Reigning league MVP Kobe Bryant had an odd night to say the least. He was 6-19 for 17 points. And he had 10 rebounds. But late in the game, he was definitely Michael Jordan-like.

Just not NBA-Champion Jordan. More like the Jordan of the late 1980s, who tried to do too much and never got anywhere with it.

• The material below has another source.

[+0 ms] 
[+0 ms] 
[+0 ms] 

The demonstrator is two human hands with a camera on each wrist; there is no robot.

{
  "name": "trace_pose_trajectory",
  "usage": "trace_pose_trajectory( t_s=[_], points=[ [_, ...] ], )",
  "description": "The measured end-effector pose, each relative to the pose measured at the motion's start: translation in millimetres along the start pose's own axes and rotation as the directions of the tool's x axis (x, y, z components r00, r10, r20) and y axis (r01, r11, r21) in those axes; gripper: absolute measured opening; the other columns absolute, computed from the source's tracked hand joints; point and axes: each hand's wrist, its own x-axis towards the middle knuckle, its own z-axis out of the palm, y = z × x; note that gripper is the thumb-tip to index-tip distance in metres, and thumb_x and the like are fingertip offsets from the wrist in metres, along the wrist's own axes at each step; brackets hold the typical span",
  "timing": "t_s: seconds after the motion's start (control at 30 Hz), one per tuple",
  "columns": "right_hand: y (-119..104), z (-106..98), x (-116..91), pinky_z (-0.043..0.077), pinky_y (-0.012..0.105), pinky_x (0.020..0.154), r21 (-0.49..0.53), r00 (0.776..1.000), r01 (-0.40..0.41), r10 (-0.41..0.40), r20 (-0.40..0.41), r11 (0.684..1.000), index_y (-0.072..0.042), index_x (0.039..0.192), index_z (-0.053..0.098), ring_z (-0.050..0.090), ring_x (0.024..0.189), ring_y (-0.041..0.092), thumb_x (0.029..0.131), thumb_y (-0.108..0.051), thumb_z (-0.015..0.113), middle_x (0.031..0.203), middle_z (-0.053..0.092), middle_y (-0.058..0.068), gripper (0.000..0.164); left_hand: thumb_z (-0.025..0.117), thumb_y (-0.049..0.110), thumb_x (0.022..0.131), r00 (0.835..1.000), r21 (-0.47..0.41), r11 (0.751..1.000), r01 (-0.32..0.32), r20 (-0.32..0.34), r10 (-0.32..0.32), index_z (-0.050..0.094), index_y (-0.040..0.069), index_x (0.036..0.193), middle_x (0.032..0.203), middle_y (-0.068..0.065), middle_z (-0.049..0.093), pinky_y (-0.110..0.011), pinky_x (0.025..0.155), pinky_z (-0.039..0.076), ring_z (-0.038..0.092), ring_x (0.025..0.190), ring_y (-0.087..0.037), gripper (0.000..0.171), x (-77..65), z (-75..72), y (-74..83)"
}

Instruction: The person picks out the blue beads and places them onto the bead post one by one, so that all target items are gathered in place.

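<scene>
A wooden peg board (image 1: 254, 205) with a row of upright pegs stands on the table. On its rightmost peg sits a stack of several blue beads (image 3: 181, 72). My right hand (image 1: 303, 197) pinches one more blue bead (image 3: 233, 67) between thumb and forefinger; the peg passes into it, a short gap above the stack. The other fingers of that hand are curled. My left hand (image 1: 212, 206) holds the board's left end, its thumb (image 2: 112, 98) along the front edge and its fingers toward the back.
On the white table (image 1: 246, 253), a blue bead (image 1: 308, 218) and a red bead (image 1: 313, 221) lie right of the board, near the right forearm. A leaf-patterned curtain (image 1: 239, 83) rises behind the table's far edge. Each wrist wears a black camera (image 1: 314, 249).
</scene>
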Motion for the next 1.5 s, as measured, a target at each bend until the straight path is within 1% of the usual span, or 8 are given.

So, where would this choke rank on the all-time choke list? Let’s pull that dossier out and see:

1983 NFC Championship:

Leading 21-0 in the fourth quarter at home, the Washington Redskins fall apart defensively to the San Francisco 49ers, who tie the game. But in a stunning double-choke, the Niners are called for two bad penalties that keep a Redskin drive alive, and Mark Moseley hits his first field goal of the game (he had been missing them all game) and the Skins pull out a win.

1993 AFC Wild Card:

With their run-and-gun offense, the Oilers lead 35-3 in the third, only to choke it all away. The Bills, in a role-reversal, score 28 in the third and a touchdown in the fourth to knot the game at 38. They would win on a Christie kick in overtime to seal the comeback.

Game 3, 1982 Smythe Finals:

The Edmonton Oilers, led by hall of famers Wayne Gretzky, Mark Messier, and Paul Coffey lead the Los Angeles Kings 5-0 after 40 minutes. But the Kings battled back, scoring five unanswered goals, the last of which with only 5 seconds left. The Oilers had suddenly lost their scoring touch and missed several good chances. They would lose in overtime, on a Daryl Evans goal, and the series in five games.

1990 Smythe Semi-finals

After winning game four in double overtime, the Winnipeg Jets take a 3-1 series lead over the Oilers. But the Edmonton would win the next two games, each by a goal, and force game seven, where they won 4-1. The Oilers would go on to win the Stanley Cup, while the Jets were never a force again in the playoffs.

2002 Eastern Conference Finals, Game 3:

Leading by 21 in the fourth quarter, the New Jersey Nets fell apart late (Jason Kidd missed four three-pointers late), while the Boston Celtics – led by Paul Pierce, who would score 19 in the fourth – came back to win, 94-90. However, the Nets would win the series in six games.

1994 Western Semi-Finals, Game 2:

The Houston Rockets led by 20 in the fourth, but the Phoenix Suns roared back. Led by Charles Barkley (34 points, 15 boards, 6 assists) and Kevin Johnson (27 points, 6 boards, 6 assists), they forced overtime and won, 124-117, giving them a 2-0 series lead. At the time, it was the largest comeback in NBA playoffs history. However, the Rockets made NBA history too: they became only the second team to win a series after losing the first two games at home.

So where does it rank? Above the two hockey ones, for sure, as well as the Suns comeback, since it’s the finals. Ahead of the Celtics comeback in ’02, since it was on the road. Ahead of the Niners comeback in 83, since the Niners lost (albeit on two bad calls).

And if they win the series, it’s ahead of the Bills comeback, since they got stomped in the Superbowl that year.

So, what was the last instant classic? Not LeBron James’ two-OT masterpiece against the Detroit Pistons. And it’s not game five of the ’05 Finals, either.

It was that two-OT duel between Dallas and Phoenix – or should I say between Dirk and Nash – from late last season. Although, game five was also an instant classic, too.